Ratchet and Clank: A Crack In Time Review

PS3 Review | This game is anything but ratchet.
The Ratchet and Clank series harks back to a time where many platforming games successfully appealed to both kids and adults alike. It was a time before every second lead character had to be a brooding and complicated chap taking themselves far too seriously. A sub-genre of the platformer was the 'buddy' platformer - where two likable and very different cartoon characters would be put together and then sent through a series of pun-filled platforming levels against all manner of wacky enemies. Good times would inevitably follow.

With the release of the latest - and perhaps last - Ratchet and Clank adventure for the PlayStation 3, we are reminded about how few of these games there are now, with its peers either changing tact away from their platforming roots (Banoo-Kazooie: Nuts and Bolts), or being relegated to handheld spin-offs (Daxter, Jak and Daxter The Lost Frontier). Yet the Ratchet and Clank series has retained its appeal and presence on the current generation of consoles despite the 'maturing' of the game industry. The series has now given birth to eight titles since 2002 (eight and a half if you count the four-hour episode, Quest for Booty). However, the latest instalment, A Crack in Time could also be the last for the series, so it was with both excitement and sadness that we loaded up the disc.

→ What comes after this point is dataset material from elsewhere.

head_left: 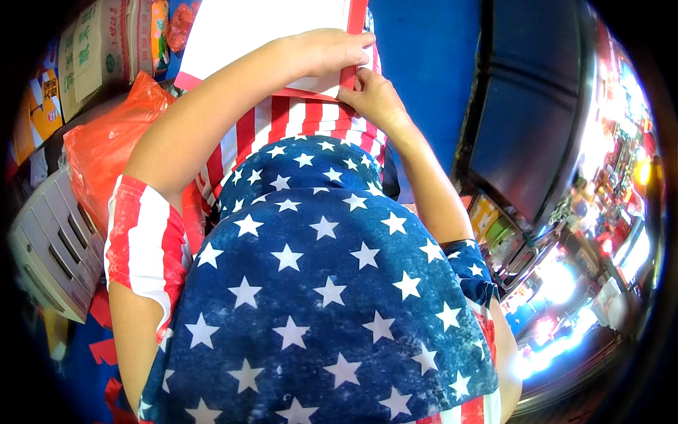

For the uninitiated A Crack in Time is the third and final game in what is known overseas as the “Future” trilogy. The story has the two main characters out on their own, with Ratchet continuing his search for Clank and discovering the truth about his parents, while facing off against his nemesis - the hilariously overzealous Doctor Nefarious. After being 'kidnapped' by the Zoni, Clank needs to escape from the evil doctor and find out what he was built for. Ratchet’s levels are more or less what we’ve come to expect from a Ratchet and Clank game since its debut – high action, a mix of open internal areas to explore, and the odd puzzle thrown in for good measure. As in other games in the series, these levels take place on different planets in the universe, each one taking our furry hero closer to the truth. Playing as Ratchet is where the game really shines as you move seamlessly from grinding on a rail, to shooting a horde of enemies, to hurtling over a gap in your hoverboots.

They made a mistake by burying Cujo in the Pet Semetary.

They made a mistake by burying Cujo in the Pet Semetary.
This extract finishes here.